Apollo Astronaut Who Commanded The First Mission To The Moon Dies At 95

NASA

In 1968, Astronaut Frank Borman commanded the first mission to the moon, the Apollo 8 mission. He and his crew were the first people ever to orbit the moon.

Now, NASA has announced the sad news that Borman has died. He was in Billings, Montana, at the time of his death, which occurred on November 7, 2023. He was 95 years old.

In a statement, NASA Administrator Bill Nelson shared, “Today we remember one of NASA’s best. Astronaut Frank Borman was a true American hero. Among his many accomplishments, he served as the commander of the Apollo 8 mission.”

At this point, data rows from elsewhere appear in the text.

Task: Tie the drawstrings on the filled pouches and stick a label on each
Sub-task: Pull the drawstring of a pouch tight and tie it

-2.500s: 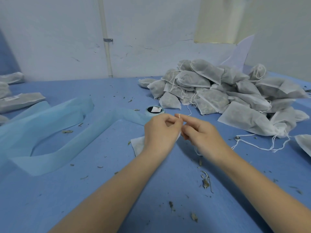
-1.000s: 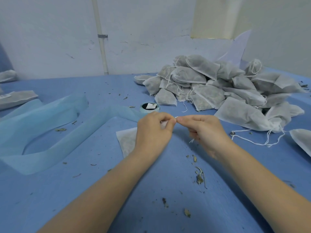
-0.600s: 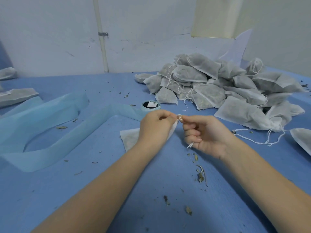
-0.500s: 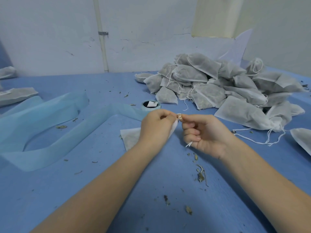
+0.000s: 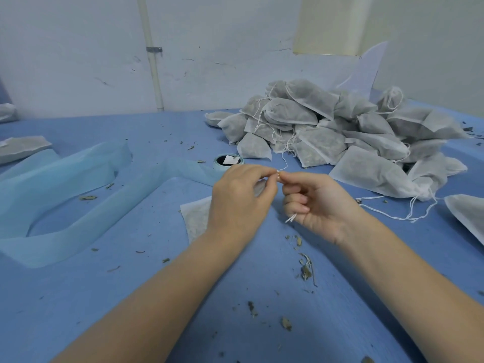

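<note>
At far left a light-blue fabric strip lies curled on the blue table, where it lay before. Right of it sits a small label roll, just beyond the knuckles. The left hand covers most of a white pouch lying flat on the table, thumb and forefinger pinched at its neck. The right hand meets it fingertip to fingertip, closed on the drawstring, whose frayed end pokes from below the curled fingers; a second ago those fingers lay straighter and the end showed less. Whether a knot has formed is too small to tell. At right the pile of filled pouches is unchanged.
</note>
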The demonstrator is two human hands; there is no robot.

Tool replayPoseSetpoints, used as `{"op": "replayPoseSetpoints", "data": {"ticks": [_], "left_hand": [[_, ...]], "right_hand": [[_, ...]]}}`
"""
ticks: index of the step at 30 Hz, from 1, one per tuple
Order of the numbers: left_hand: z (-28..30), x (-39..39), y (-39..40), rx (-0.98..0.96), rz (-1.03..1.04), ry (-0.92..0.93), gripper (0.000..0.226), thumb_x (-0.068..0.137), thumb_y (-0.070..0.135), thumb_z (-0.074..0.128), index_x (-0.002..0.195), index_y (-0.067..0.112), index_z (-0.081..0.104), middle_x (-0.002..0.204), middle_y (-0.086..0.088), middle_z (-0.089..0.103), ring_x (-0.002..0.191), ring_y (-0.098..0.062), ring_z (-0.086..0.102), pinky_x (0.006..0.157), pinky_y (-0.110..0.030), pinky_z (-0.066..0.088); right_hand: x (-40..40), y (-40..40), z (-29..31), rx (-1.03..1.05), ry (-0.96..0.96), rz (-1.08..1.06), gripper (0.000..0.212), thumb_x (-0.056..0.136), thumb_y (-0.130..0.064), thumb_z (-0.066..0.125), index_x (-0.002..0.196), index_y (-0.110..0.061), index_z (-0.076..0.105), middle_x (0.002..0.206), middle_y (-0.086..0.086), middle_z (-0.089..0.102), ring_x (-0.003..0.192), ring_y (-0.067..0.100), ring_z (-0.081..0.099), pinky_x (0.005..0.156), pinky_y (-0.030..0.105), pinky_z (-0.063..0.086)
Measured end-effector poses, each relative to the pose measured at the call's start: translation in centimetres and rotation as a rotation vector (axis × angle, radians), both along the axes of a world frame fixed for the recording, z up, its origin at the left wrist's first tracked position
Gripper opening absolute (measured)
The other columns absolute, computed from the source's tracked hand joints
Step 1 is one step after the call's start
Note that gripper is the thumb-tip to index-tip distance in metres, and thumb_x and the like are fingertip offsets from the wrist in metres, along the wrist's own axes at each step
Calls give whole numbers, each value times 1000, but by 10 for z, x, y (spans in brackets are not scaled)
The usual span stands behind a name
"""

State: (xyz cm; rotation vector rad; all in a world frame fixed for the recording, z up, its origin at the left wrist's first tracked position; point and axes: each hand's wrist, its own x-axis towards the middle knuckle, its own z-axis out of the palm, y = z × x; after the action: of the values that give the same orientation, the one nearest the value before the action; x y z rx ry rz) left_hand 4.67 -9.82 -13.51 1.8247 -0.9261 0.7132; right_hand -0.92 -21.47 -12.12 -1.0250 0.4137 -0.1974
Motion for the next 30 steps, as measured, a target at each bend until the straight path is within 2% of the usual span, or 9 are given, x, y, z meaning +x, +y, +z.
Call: {"op": "replayPoseSetpoints", "data": {"ticks": [4,8,11,16,19,21,24,27,30], "left_hand": [[0,4,2,53,7,-62,10,79,9,65,78,4,73,73,-6,70,73,-25,65,70,-22,38],[-6,13,2,197,146,-478,12,70,-6,71,61,1,65,58,-9,60,54,-23,58,53,-33,48],[-6,14,0,246,219,-538,19,62,-8,76,56,3,61,53,-9,55,49,-24,55,45,-30,46],[1,5,-1,217,128,-15,14,87,14,61,80,6,69,76,-7,65,81,-27,55,71,-33,43],[6,6,-1,93,34,279,15,89,25,59,93,21,72,96,0,58,99,-19,49,85,-20,33],[8,6,-1,7,-10,421,12,87,27,61,90,26,72,99,1,53,99,-11,48,81,-13,32],[10,6,-2,-30,-91,535,14,88,23,57,77,27,65,98,3,62,93,-4,48,73,-7,33],[19,12,0,-160,-109,616,25,89,17,55,68,30,58,77,13,61,79,-6,52,70,-17,39],[26,22,4,-248,-110,648,26,89,16,55,67,28,58,68,16,57,64,0,49,59,-9,37]], "right_hand": [[-1,0,0,-182,4,-76,17,84,-4,64,68,-5,67,57,-4,32,44,6,21,37,16,18],[-2,4,-2,-473,-7,-170,11,82,-8,71,70,-6,71,47,-10,42,41,5,31,40,15,27],[-3,3,-4,-590,-49,-169,9,83,-13,71,75,-8,73,45,-14,42,43,5,35,46,16,32],[-1,5,-9,-795,-133,-206,7,87,-22,69,87,-17,73,78,-11,71,78,5,64,83,28,52],[4,13,-13,-746,-152,-196,10,95,-21,58,97,-13,65,103,8,72,108,27,63,103,47,44],[9,16,-14,-685,-175,-158,8,98,-19,53,93,-15,58,90,6,73,98,28,67,99,50,46],[13,17,-13,-694,-223,-175,14,97,-18,53,83,-17,55,57,-9,59,62,7,57,73,29,49],[11,13,-11,-727,-204,-201,18,92,-21,60,74,-20,58,51,-10,49,51,9,51,65,28,47],[9,9,-7,-776,-208,-214,19,87,-25,69,68,-29,66,50,-14,51,46,7,49,57,25,47]]}}
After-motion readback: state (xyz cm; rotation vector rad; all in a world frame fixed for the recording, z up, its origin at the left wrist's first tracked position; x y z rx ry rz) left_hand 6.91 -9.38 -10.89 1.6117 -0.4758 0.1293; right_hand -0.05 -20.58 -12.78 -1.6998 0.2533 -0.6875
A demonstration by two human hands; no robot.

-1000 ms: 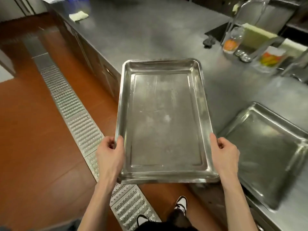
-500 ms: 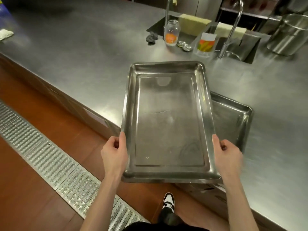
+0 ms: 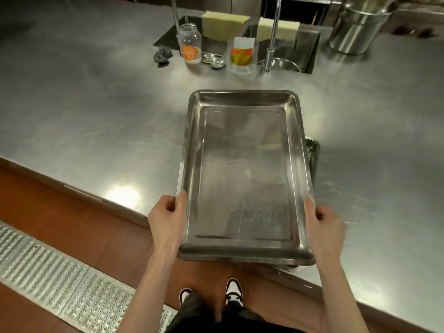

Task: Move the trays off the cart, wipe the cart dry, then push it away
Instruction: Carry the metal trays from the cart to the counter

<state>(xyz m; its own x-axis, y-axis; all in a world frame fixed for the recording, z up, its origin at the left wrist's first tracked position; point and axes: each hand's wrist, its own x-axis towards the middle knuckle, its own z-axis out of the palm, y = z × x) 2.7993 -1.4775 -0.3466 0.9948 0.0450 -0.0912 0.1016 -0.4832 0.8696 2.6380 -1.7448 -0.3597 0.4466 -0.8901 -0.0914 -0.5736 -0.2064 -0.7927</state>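
Held tray (image 3: 245, 174) between left hand (image 3: 167, 219) and right hand (image 3: 323, 227), over second tray (image 3: 312, 150) on counter (image 3: 96, 121); jar (image 3: 190, 43), sink (image 3: 288, 44) beyond fingertips.

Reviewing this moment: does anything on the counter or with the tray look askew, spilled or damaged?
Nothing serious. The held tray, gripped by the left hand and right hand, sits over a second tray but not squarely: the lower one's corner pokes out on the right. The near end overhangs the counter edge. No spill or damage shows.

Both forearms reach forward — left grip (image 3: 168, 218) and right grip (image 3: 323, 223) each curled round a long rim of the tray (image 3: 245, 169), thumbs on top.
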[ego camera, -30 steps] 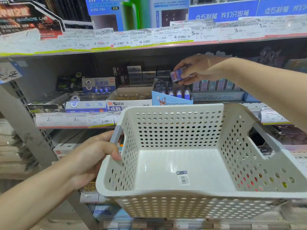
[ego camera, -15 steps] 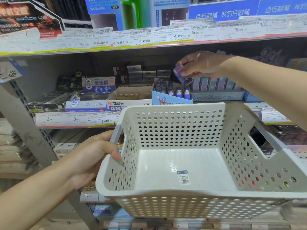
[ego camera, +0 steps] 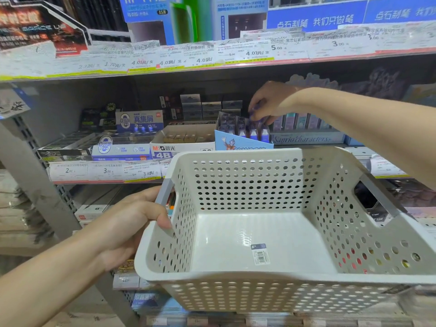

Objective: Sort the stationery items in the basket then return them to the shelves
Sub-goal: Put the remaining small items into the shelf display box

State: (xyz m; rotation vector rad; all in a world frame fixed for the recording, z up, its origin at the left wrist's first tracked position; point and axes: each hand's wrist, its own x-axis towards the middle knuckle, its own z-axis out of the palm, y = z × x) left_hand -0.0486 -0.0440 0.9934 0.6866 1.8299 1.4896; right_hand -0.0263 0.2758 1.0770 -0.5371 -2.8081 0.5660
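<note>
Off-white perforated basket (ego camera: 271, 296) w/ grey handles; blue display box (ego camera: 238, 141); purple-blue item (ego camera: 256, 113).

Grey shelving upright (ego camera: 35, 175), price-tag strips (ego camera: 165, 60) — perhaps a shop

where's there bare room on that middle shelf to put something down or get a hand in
The M&G 4B carton holds only a low row of items, with room above them. The blue display box beside it is packed, and the right hand is pushing a small item in there. The basket floor is bare except a barcode sticker.
</note>
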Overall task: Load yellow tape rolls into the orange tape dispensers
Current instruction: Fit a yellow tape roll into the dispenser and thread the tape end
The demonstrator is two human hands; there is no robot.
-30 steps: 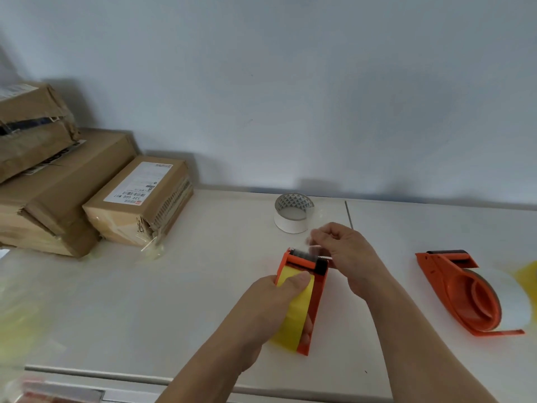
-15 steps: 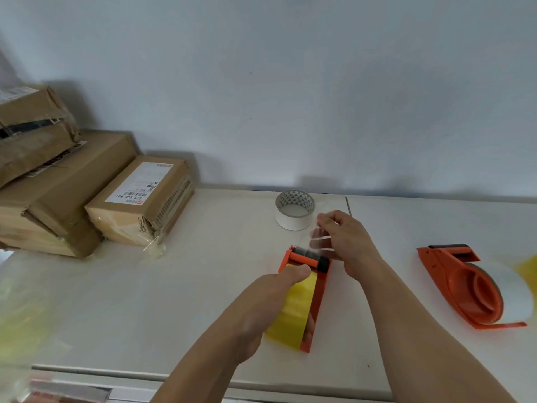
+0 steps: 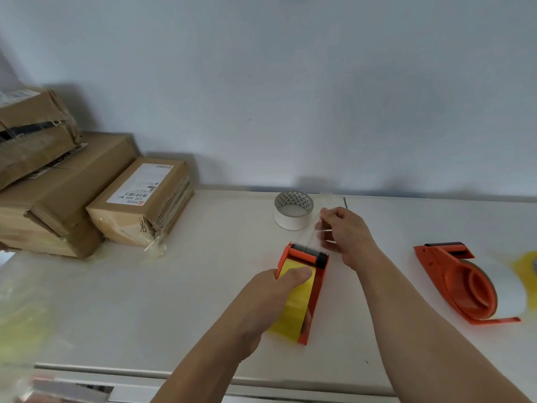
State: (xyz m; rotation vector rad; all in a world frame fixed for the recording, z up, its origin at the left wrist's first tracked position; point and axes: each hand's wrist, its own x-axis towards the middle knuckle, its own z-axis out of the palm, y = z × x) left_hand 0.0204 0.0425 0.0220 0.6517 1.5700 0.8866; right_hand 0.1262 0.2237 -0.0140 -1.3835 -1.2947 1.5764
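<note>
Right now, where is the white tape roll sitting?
In the head view, the white roll stands on the table near the wall, just left of the right hand and beyond the held dispenser.

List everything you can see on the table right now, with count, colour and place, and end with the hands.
Table: one, white, against the wall.
Tape dispensers: two, orange; one centre, holding a yellow tape roll; one right, lying on its side with a pale roll.
Loose tape roll: one, white, standing behind the centre dispenser.
Cardboard boxes: several, brown, stacked far left.
Yellow object: right edge, cut off, unclear.
Hands: left hand grips the centre dispenser; right hand pinches the clear tape end above its front.
</note>
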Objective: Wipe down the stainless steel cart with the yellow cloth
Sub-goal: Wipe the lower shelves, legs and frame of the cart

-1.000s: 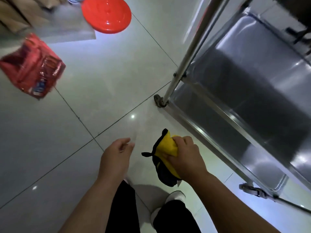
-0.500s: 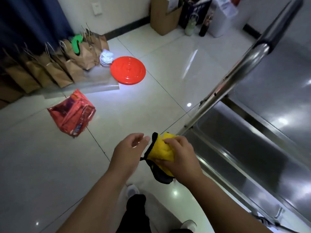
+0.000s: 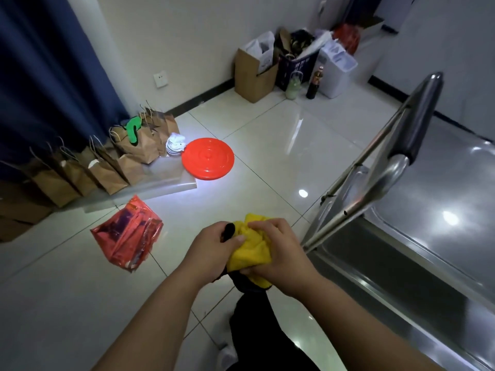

Borman started his career as a fighter and test pilot in the Air Force. In 1962, he was part of NASA’s second astronaut class. He was on board Gemini 7 before the Apollo 8 flight.

Back in 1968, Borman and his crew snapped a picture of the “Earthrise” as they orbited the moon. At the time, using a handheld TV camera, Borman said, “This is Apollo 8 coming to you live from the moon.”

Next, Borman and his crew shared lines from the book of Genesis, the Bible’s first book, “In the beginning, God created heaven and Earth…”

Borman later shared just how impactful it was to him personally to see the Earthrise. He explained, “Because of the wonderment of it and the fact that the Earth looked so lonely in the universe. It’s the only thing with color. All of our emotions were focused back there with our families as well. So that was the most emotional part of the flight for me.”

After his career with NASA, Borman worked as CEO of Eastern Airlines.

Watch the video below to learn more about Borman’s life and career as an Astronaut.

Borman died just about a week after fellow Apollo astronaut Thomas K. Mattingly II who died on October 31st at the age of 87 years old.